Auf dem Papier geht Österreich Mitte September als krasser Außenseiter in das Aufstiegs-Duell gegen Ungarn. Mit Fabian Marozsan (ATP-56.) und dem erst kürzlich aus den Top 100 gefallenen Marton Fucsovics ist Ungarn das vermeintlich stärkere Team. Doch die Weltrangliste spiegelt nicht das aktuelle Leistungsvermögen der Österreicher wider.
"Underdog-Rolle kann uns helfen"
Nach dem Höhenflug von Sebastian Ofner (ATP-Nr. 108) und Flip Misolic (ATP-Nr. 140) bei den French Open hat Melzer allen Grund, optimistisch zu sein: "Ich würde die aktuelle Form der Burschen am liebsten konservieren." Kein Wunder: Sebastian Ofner in den vergangenen Wochen Siege gegen Frances Tiafoe (ATP-16.), Karen Chatschanow (RUS/ATP-24) oder Nuno Borges (POR/41), die allesamt höher im Ranking liegen. Filip Misolic bezwang auf dem Weg in die dritte French-Open-Runde Denis Shapovalov (CAN/31) in fünf Sätzen. "Klar sind wir Außenseiter, aber da ist schon was möglich. Es ist auch manchmal angenehm, in der Underdog-Rolle reinzugehen," brennt Melzer auf das Duell.

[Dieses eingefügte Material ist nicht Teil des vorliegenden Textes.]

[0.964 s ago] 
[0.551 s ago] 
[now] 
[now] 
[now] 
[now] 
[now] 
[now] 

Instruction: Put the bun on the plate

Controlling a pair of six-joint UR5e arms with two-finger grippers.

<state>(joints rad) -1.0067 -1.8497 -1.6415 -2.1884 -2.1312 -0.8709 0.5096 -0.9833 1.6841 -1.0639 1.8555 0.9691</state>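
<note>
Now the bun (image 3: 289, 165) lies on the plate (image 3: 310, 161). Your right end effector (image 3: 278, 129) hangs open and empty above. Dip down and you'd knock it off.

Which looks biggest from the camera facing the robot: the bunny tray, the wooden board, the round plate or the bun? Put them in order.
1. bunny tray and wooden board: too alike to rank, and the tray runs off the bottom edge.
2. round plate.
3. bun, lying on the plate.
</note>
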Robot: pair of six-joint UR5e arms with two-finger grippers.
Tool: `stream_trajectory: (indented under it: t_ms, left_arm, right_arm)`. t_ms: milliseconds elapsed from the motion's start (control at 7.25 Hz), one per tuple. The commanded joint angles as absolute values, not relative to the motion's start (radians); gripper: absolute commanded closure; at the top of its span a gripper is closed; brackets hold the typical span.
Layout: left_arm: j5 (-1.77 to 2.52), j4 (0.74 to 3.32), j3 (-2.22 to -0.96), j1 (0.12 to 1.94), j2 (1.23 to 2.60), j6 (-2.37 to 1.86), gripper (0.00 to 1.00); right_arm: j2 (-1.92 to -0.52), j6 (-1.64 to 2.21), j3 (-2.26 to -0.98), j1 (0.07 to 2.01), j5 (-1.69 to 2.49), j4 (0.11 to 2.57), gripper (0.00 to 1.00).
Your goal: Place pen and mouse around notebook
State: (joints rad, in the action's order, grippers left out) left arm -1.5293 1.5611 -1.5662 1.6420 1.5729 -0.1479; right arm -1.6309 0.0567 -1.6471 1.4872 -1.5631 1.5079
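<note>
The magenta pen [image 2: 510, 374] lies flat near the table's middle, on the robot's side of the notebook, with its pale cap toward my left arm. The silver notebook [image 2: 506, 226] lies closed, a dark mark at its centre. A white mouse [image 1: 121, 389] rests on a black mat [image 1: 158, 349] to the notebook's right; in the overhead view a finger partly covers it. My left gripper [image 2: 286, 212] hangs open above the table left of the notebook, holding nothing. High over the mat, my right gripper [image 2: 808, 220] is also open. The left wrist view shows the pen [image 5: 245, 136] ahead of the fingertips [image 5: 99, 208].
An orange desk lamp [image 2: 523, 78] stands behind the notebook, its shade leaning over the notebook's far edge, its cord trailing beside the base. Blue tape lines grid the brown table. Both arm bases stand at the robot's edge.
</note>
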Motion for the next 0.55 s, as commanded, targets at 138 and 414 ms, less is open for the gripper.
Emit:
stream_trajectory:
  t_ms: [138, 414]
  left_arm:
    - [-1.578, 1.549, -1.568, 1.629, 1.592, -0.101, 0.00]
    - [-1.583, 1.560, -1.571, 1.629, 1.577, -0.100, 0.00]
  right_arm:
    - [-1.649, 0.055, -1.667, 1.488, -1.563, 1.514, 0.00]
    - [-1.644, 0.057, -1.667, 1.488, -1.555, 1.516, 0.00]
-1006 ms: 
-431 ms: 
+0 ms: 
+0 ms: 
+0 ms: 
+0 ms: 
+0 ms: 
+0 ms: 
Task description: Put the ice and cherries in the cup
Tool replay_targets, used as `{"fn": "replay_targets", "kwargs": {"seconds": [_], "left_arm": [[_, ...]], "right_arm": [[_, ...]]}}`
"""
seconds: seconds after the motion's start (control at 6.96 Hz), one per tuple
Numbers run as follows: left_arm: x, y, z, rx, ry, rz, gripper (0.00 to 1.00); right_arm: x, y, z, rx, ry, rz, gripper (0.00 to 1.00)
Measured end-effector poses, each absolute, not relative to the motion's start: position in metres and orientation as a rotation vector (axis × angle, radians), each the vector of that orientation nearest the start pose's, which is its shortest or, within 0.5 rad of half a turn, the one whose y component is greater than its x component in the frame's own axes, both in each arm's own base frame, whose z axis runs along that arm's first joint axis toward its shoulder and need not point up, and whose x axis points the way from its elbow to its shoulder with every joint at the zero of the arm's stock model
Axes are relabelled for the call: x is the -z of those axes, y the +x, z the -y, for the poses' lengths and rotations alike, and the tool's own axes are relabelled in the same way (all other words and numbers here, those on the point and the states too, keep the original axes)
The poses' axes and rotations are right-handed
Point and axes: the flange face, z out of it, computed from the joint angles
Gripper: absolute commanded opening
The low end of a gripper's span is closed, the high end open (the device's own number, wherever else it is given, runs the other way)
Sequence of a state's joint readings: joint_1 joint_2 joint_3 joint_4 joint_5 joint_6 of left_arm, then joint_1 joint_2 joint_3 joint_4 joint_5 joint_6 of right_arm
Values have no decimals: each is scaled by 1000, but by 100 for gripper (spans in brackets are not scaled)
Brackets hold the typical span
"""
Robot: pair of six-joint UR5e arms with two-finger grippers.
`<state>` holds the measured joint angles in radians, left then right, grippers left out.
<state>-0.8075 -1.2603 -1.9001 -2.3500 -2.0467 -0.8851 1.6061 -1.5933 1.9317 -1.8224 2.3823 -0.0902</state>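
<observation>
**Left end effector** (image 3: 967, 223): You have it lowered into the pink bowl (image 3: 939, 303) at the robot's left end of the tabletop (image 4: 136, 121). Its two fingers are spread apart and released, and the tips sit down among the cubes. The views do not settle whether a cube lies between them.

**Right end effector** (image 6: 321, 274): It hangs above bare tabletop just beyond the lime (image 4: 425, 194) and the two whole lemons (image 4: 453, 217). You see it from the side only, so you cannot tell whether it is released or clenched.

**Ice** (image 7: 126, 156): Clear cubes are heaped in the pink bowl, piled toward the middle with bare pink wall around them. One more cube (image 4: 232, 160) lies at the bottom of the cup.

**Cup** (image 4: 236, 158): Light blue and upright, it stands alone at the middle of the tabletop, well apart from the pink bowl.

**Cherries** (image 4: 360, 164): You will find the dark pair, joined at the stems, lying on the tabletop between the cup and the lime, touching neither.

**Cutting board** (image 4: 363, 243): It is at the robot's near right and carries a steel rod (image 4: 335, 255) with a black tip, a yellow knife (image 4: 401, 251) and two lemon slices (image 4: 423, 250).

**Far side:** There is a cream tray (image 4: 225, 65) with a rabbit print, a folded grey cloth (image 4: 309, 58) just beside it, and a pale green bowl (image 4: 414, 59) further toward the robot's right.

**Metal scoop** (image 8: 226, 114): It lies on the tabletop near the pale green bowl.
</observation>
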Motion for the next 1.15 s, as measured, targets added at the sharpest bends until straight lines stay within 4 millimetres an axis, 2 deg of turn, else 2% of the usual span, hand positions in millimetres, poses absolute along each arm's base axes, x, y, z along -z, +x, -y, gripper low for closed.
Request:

Djokovic über Misolic: "Spielt für Österreich, hat aber kroatische Wurzeln"
Nach dem French-Open-Drittrundenduell gegen Filip Misolic sorgte Novak Djokovic mit einer Aussage für Aufsehen: "Er (Misolic, d. Red.) spielt zwar für Österreich, hat aber einen kroatischen Hintergrund." Misolic, der zwar in Graz auf die Welt kam aber kroatische Eltern hat, räumte nach Nachfrage auf: "Das ändert nichts bei mir. Ich fühle mich wie ein Österreicher und so gehe ich es auch an."